Habeck with back door. Why Kühnert no longer likes to tweet – politics

One does not know whether Kevin Kühnert ever phoned Robert Habeck, so from abstinent to abstinent willing. Habeck, then head of the Greens and now Minister of Economics, could have told Kühnert, Secretary General of the SPD, what it was like in 2019, when Habeck decided to say goodbye to Twitter (and Facebook). How the weaning phase went, whether there were withdrawal symptoms, whether he regretted the decision at some moments, things like that.

“This account does not exist” was suddenly read on Monday when you clicked on Kühnert’s profile on Twitter. Maybe it was hacked, some might have thought at first. But in one Video interview with the editorial network Germanywhich was shown on Monday evening, Kühnert explained why he no longer wants to be on Twitter, even though he has 370,000 followers there and reaches many more people who don’t follow him directly, but see his posts.

The, let’s call it, waivers from Kühnert and Habeck look the same at first glance. Kühnert says in September 2022: “I simply think that the discussion culture that takes place on Twitter and the way in which society is represented there or, I would say absolutely not represented at all, leads to false conclusions and errors in political decisions. At least that’s what I’ve found in myself, that if I spend too much time on this app I have a distorted perception of reality”.

Habeck wrote, in January 2019, in a statement on his blog: “Twitter is more aggressive than any other digital medium. And in no other medium is there so much hatred, maliciousness and hate speech. Apparently Twitter triggers something in me: to be more aggressive, louder, more polemical and pointed – and all that at a speed that makes it difficult to leave room for reflection.”

The cases are also similar in another respect. The Twitter off is always the reaction to unsuccessful public statements before. Habeck had spoken about the Thuringia election in a video he had recorded himself, and hateful commentators – and Twitter is full of them – interpreted a thrown-out sentence as if he had previously denied Thuringia that it was democratic and only by strong ones Greens to be able to become democratic.

bold gave an interview on n-tv on Monday morning, which he subsequently described as “not one of the best interviews of my career”. When asked by the moderator about demands to deliver battle tanks to Ukraine, he first repeated the position that the chancellor had been advocating for weeks, namely that Germany would not go it alone on this issue – a purely evasive answer, of course, so as not to position itself clearly have to. So far, so usual for an SPD general secretary who doesn’t want to stab the chancellor in the back. However, Kühnert garnished his statement with the sentence that “we don’t want to be insidiously drawn into this war, that we don’t want to encourage Russia to act completely irrationally and to attack other countries.”

This sentence was interpreted on Twitter as if he didn’t care about the fate of the people in Ukraine and as if he were anticipating an unforeseeable Russian reaction to the deliveries of tanks. Twitter users insulted him as “Gas-Gerd’s” grandson, and the entire SPD was dubbed “Putin’s fifth column.”

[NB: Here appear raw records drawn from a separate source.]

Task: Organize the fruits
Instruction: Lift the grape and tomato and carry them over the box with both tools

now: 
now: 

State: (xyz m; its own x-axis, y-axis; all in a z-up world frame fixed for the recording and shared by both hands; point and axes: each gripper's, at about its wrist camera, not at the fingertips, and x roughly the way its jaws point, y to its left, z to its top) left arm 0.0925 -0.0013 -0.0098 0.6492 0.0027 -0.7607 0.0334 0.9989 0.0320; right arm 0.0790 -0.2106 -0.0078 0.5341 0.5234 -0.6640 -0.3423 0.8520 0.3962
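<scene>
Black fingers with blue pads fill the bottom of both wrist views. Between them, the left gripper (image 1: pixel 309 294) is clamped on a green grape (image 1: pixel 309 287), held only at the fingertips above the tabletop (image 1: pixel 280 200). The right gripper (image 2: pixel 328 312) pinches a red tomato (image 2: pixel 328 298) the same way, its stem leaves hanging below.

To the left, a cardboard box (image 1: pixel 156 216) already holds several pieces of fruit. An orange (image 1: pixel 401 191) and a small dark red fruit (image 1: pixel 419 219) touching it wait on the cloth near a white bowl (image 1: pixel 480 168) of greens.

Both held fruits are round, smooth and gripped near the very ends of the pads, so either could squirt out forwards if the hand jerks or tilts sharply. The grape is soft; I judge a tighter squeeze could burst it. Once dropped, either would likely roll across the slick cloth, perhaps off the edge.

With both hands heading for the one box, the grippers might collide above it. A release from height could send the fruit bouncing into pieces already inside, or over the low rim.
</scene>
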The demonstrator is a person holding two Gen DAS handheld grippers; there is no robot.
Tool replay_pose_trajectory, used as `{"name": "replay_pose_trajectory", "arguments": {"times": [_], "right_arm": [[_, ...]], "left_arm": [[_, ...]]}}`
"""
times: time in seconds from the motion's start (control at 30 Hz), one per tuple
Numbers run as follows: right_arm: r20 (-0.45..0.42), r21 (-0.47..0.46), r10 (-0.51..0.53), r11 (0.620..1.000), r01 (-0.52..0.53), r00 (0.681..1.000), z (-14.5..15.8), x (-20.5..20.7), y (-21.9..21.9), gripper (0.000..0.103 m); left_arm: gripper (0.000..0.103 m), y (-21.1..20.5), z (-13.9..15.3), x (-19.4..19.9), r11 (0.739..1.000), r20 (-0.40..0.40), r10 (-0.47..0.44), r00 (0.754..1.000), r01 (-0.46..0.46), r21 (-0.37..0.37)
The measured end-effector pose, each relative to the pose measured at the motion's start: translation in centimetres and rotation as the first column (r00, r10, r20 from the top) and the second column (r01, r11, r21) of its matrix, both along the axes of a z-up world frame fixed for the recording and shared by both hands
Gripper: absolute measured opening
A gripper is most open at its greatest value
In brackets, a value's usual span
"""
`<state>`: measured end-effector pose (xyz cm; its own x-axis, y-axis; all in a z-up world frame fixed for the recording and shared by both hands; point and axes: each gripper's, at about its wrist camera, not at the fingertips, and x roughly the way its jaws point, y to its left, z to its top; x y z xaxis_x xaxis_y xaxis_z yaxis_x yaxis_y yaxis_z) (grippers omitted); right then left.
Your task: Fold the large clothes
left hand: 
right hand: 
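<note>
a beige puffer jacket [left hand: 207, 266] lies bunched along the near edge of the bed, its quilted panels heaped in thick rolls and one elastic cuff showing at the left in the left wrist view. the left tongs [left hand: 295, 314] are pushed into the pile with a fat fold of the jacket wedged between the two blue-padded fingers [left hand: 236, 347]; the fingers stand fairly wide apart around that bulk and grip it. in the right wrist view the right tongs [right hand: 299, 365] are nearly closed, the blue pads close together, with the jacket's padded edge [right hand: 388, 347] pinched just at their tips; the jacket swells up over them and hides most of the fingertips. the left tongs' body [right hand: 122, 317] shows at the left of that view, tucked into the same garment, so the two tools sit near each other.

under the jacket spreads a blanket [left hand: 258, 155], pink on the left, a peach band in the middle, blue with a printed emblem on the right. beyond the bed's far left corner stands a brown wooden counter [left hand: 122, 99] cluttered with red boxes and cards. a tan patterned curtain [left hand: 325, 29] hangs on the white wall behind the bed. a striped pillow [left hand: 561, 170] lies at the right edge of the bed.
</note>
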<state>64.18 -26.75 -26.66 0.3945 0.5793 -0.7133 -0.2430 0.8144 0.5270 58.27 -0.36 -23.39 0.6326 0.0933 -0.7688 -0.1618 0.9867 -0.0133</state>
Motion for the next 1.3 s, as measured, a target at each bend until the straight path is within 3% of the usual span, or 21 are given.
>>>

It is interesting that Kühnert justified his withdrawal from one social media in another social media. In the interview with the RND, he justified his refusal to use Twitter by saying that he had hardly used that medium for months and that it just didn’t seem to be the right communication channel for him at the moment, he chatted on Instagram late Monday evening in the format “The K Question” with SPD leader Lars Klingbeil and provided an explanation that sounded more plausible than just before the RND. He was simply annoyed by all the comments about his statement on the tank deliveries and had just decided that it was “okay now”.

And, unlike Habeck back then, Kühnert leaves a back door. A back door that, as the Instagram video looks, may be pushed open a bit by Lars Klingbeil, who occasionally has a conversation with Kühnert that looks like a mixture of media coaching and a communication science proseminar. Yes, says Klingbeil, Twitter is “sometimes very toxic”. He, however, uses it less for sending and much more for receiving. He finds the tweets, for example, from Carlo Masala, the military expert from the Bundeswehr University, very helpful, although he is often far removed from the positions of the SPD. But the comments on Twitter have little to do with the reality of the people in the country; they are only a “burning glass for self-employment” that one is exposed to in the Berlin political bubble.

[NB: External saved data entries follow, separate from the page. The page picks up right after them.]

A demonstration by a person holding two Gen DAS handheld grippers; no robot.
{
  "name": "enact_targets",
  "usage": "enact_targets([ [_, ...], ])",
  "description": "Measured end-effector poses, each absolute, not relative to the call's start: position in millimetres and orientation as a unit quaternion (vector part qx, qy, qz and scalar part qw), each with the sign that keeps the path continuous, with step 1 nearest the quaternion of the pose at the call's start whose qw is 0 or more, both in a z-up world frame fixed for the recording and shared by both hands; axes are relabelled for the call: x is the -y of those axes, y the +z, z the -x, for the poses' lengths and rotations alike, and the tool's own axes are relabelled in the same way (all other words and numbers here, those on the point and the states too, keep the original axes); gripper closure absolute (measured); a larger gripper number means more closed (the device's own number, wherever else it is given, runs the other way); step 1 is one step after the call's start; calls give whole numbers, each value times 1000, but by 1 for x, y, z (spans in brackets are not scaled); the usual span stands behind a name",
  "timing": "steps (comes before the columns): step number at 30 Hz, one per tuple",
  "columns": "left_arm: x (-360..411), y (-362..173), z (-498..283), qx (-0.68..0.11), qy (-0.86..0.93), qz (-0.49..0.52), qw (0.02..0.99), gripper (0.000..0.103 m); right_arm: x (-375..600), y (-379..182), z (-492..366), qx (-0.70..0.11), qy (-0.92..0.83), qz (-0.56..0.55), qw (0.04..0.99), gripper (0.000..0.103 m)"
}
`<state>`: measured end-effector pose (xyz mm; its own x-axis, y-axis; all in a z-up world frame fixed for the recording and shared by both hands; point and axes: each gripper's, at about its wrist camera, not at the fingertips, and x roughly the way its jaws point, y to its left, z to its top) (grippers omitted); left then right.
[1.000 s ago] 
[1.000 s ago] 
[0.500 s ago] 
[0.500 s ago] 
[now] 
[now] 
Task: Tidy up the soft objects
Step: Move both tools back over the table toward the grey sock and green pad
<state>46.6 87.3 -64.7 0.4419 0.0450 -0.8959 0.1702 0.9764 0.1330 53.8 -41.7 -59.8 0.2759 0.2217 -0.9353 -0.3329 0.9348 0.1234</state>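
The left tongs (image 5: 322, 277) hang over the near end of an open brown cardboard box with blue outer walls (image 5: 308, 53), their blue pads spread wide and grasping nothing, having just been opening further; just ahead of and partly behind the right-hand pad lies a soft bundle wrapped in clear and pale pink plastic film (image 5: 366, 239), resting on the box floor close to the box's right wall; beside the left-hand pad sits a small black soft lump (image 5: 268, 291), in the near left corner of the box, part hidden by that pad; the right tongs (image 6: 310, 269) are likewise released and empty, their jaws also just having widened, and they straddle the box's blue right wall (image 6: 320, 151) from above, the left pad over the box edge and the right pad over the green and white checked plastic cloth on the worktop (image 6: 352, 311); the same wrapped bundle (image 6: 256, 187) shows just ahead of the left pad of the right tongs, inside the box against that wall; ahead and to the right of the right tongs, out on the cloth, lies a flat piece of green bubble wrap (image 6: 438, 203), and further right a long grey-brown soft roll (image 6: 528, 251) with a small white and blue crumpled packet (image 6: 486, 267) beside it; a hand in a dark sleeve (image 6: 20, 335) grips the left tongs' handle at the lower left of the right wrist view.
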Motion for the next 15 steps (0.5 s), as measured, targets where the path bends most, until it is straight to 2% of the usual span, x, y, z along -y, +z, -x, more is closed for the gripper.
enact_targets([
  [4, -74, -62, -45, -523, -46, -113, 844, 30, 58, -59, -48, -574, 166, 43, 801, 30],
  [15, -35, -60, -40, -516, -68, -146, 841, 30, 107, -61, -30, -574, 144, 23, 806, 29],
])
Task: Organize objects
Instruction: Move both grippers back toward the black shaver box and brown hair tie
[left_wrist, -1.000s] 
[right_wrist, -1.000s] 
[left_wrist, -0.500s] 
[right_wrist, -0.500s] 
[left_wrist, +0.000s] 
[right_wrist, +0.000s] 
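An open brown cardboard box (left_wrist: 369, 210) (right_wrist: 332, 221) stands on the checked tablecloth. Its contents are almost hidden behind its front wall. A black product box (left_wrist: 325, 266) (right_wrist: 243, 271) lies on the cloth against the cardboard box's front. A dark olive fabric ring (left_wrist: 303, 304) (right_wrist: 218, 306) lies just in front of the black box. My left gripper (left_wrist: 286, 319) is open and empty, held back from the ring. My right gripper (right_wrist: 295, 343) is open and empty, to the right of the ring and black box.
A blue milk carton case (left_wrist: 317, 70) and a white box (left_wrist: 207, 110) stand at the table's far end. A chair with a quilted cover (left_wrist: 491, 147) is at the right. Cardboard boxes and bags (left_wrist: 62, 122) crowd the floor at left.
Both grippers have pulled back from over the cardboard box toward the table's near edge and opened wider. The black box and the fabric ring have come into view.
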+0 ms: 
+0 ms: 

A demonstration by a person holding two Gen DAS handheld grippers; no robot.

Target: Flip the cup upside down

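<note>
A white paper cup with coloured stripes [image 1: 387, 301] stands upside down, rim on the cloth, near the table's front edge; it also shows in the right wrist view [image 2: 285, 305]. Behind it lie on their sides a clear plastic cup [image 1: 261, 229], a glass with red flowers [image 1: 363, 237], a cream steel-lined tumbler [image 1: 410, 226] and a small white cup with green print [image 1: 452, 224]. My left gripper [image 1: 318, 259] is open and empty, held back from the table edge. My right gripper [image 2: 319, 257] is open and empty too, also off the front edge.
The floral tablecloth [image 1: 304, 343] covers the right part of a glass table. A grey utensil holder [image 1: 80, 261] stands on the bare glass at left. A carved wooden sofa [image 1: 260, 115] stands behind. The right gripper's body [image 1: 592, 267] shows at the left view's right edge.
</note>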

The withdrawal from Twitter “will not be a permanent decision now”, says Kevin Kühnert at the end of the passage, here from minute 38:25 about. Let’s wait and see when he relapses again.

Klingbeil studied sociology, among other things. Kühnert studied communication science for a few semesters before dropping out of his studies and starting in a call center. The two must have heard of the famous psychologist Paul Watzlawick. One of his most important sentences was: One cannot not communicate.